Rio Tinto

Perspectives


Une évaluation des réalisations et surtout des impacts du Programme Biodiversité montrent une évolution positive dans le sens d’un gain net pour l’environnement de Fort-Dauphin. Les résultats des efforts de plusieurs années, en collaboration avec des chercheurs internationaux ainsi que les communautés limitrophes, sont aujourd’hui palpables: la qualité écologique de la zone de conservation de Mandena s’est nettement améliorée (disparition des coupes, régénération des sous-bois) et la plus grande pépinière de Madagascar a été créée au Centre de Recherche Ecologique de Mandena. Les sites de Conservation de Mandena, Sainte Luce et Petriky renferment plusieurs espèces endémiques qui auraient disparu avec les lambeaux de forêts environnantes. Ainsi, des campagnes de reboisements, qui ont commencé en 2001 ont permis la plantation de quelques 1000 hectares d’espèces à croissance rapide (6 à 10 ans pour atteindre la maturité). Ces plantations à grande échelle contribueront à répondre à l’augmentation prévue de la demande en bois. Un Comité de Gestion aura la responsabilité de leur gestion durable à travers un Dina

D’autre part, des recherches ont été entreprises afin de trouver des alternatives à l’utilisation des ressources naturelles menacées. Actuellement des solutions ont été trouvées, et adoptées par les utilisateurs, pour le Mahampy (un jonc poussant dans les marécages utilisé par les femmes pour fabriquer des produits artisanaux) ainsi que le Vahipiky (une liane utilisée par les pêcheurs pour fabriquer des cages à langoustes). Un marécage a été restauré par Rio Tinto QMM au Centre de Recherche Ecologique en collaboration avec des femmes villageoises et la qualité ainsi que la quantité de Mahampy qui y pousse vont au-delà de leurs espérances. Pour le Vahipiky, du bambou a été utilisé et les pêcheurs qui ont été associés aux recherches sont également satisfaits des résultats. Aujourd’hui, Rio Tinto QMM possède une base de données unique et impressionnante sur la biodiversité de la Région. Cette base comprend entre autres des études et recherches sur la restauration écologique, les espèces endémiques, la translocation des animaux, les plantes alternatives, les techniques de pépinière, la mise en place et l’opérationnalisation d’un Comité de Gestion, d’un Dina et des activités génératrices de revenus associées.

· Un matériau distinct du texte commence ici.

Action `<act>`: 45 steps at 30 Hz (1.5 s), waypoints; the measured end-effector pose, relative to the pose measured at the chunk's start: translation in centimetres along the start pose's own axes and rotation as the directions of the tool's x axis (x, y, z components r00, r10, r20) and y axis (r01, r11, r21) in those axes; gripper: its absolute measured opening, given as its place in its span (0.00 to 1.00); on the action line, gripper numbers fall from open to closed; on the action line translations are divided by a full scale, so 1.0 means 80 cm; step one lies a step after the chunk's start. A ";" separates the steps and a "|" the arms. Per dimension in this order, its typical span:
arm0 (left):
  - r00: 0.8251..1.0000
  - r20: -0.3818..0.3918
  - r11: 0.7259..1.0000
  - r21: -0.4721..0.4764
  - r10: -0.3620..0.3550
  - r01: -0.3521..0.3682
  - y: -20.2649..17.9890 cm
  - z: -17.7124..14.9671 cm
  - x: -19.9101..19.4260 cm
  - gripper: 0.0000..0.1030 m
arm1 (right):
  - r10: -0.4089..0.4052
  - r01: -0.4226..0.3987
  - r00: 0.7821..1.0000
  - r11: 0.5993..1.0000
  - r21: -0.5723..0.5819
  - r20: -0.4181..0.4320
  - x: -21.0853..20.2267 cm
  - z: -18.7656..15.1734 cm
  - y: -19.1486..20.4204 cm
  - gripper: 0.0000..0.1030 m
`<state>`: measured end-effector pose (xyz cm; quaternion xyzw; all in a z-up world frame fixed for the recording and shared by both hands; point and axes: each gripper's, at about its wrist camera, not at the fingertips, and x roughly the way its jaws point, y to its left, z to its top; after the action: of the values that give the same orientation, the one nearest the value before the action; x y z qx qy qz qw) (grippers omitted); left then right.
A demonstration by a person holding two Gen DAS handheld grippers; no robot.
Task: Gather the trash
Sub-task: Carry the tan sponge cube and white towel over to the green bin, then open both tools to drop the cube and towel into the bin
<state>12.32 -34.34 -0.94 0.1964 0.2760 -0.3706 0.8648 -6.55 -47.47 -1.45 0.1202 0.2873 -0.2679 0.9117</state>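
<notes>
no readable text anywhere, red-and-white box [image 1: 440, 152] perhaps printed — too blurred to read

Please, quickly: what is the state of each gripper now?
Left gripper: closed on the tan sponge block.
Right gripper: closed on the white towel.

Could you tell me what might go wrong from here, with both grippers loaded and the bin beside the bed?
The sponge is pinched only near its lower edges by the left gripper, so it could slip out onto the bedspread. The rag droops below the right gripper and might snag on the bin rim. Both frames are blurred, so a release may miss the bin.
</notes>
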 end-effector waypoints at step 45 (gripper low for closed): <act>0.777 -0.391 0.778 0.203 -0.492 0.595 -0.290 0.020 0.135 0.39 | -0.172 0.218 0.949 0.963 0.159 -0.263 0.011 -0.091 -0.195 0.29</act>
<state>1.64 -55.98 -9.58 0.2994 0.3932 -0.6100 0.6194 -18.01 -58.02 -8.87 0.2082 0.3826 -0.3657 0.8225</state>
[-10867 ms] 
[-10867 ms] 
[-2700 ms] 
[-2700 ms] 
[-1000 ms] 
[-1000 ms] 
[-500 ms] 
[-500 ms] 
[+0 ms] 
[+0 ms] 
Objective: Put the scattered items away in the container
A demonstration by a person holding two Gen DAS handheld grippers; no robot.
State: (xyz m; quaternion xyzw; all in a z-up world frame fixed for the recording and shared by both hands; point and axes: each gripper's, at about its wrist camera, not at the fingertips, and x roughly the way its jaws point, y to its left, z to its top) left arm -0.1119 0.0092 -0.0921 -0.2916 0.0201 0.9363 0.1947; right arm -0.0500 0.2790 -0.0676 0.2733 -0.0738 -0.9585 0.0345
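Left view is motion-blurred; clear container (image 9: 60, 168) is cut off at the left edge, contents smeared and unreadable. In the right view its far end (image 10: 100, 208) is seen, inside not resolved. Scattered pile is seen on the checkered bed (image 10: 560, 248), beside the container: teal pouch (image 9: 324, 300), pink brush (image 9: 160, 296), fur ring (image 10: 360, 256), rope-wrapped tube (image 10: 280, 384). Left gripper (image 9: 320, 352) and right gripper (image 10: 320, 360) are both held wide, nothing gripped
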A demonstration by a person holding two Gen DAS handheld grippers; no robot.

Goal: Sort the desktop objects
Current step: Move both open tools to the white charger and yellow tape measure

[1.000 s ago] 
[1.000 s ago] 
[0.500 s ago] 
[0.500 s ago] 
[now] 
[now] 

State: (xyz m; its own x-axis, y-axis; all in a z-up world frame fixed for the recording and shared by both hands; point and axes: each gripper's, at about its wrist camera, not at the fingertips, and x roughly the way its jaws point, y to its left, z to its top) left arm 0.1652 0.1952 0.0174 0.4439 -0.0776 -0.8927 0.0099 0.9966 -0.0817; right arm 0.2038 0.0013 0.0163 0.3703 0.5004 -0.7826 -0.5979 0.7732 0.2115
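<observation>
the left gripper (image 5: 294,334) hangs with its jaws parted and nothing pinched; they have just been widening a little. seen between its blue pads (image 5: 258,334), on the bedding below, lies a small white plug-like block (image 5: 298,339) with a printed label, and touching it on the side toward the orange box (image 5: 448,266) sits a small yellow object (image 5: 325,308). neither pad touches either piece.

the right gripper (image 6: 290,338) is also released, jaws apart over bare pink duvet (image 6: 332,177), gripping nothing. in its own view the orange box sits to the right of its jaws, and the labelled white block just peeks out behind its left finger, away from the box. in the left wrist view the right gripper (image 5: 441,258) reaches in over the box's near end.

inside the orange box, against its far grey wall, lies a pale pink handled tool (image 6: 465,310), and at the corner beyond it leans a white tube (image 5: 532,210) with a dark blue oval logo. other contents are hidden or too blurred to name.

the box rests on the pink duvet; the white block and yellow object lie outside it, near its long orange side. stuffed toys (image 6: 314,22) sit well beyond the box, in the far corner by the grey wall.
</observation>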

Dans le but de développer ces recherches, un livre sous forme monographique a été publié en 2007 concernant les ressources naturelles et la biodiversité des écosystèmes littoraux. Le livre inclus tous les travaux scientifiques et techniques menés pendant plus de 15 ans par Rio Tinto QMM, ses collaborateurs et étudiants. Le résultat de longues années de préparation, ce livre sera un important outil de référence pour la connaissance et les futures recherches sur la biodiversité.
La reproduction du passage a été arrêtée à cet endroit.